The fix will be done in the next O::O release. However, in the meantime, the existing XPath.pm should be manually replaced by a provisional one, which is now available at
http://jean.marie.gouarne.online.fr/tech/oodoc/XPath.pm
|
|
|
Posted on Wed Sep 6 17:28:57 2006
by mlcohen
in response to 2928
|
| Re: empty cell or col bug or feature of getTableText in 2.113 dist? |
|
I'm using OpenOffice-OODoc 2.026, with XML-Twig 1.303, it seems. At least, that's what I assume this line at the top of Twig.pm means:
# $Id: Twig_pm.slow,v 1.303 2006/05/26 08:07:14 mrodrigu Exp $
Seems like mine is a lot older than what the rest of you are using. I guess I should talk to my IT guys about upgrading it.
-Matt
|
|
|
Posted on Wed Sep 6 17:54:43 2006
by jmgdoc
in response to 2931
|
| Re: empty cell or col bug or feature of getTableText in 2.113 dist? |
|
Don't worry about this Twig_pm.slow heading comment; it doesn't indicate the real Twig.pm version number.
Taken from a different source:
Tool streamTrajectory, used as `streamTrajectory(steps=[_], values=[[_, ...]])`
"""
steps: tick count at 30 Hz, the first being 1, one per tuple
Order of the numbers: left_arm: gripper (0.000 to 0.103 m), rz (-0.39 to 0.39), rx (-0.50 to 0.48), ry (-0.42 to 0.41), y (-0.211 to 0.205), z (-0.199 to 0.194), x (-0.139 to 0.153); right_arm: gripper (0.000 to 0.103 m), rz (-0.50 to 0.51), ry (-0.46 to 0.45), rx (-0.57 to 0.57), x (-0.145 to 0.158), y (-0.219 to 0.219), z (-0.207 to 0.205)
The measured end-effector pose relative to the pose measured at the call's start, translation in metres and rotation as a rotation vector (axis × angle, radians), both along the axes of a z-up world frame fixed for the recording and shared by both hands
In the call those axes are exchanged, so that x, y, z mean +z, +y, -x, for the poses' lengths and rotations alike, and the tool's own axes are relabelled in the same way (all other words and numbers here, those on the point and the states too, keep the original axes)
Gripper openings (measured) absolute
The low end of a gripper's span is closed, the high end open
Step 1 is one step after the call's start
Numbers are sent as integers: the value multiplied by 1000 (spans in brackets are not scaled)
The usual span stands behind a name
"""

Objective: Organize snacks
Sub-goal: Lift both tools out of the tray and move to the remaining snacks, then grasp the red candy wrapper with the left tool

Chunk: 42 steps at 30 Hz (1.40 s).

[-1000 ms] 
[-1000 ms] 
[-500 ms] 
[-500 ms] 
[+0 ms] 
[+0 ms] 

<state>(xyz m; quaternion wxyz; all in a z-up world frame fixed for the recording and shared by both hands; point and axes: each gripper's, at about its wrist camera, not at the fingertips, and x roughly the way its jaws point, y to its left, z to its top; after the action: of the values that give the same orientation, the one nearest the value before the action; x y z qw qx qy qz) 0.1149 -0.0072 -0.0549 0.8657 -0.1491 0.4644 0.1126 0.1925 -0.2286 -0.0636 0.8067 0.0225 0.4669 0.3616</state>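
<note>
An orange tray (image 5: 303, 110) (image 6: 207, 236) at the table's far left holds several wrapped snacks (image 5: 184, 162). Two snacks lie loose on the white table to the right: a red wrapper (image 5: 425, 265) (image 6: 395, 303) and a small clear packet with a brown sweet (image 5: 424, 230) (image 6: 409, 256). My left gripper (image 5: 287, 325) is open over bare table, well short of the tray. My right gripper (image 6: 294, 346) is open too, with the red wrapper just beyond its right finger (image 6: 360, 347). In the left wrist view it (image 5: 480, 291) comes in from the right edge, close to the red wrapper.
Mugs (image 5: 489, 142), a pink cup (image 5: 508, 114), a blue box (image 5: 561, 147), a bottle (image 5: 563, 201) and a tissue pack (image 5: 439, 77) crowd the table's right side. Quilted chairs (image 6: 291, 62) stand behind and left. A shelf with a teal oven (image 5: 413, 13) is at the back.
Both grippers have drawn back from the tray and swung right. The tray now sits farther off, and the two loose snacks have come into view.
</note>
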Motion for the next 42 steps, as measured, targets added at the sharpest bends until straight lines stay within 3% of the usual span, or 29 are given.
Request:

Look at the $VERSION variable in the BEGIN block (near the line #90) in Twig.pm
Note that you could not run OpenOffice::OODoc 2.026 without XML::Twig 3.22 or later.
|
|
|
Posted on Wed Sep 6 18:09:29 2006
by mlcohen
in response to 2932
|
| Re: empty cell or col bug or feature of getTableText in 2.113 dist? |
|
In that case, I have version 3.26.
|
|
|
Posted on Tue Sep 12 00:16:22 2006
by jmgdoc
in response to 2930
|
| Re: empty cell or col bug or feature of getTableText in 2.113 dist? |
|
OpenOffice::OODoc 2.028 has been posted today.
This release fixes a bug affecting some table-related access methods (previously reported in this forum).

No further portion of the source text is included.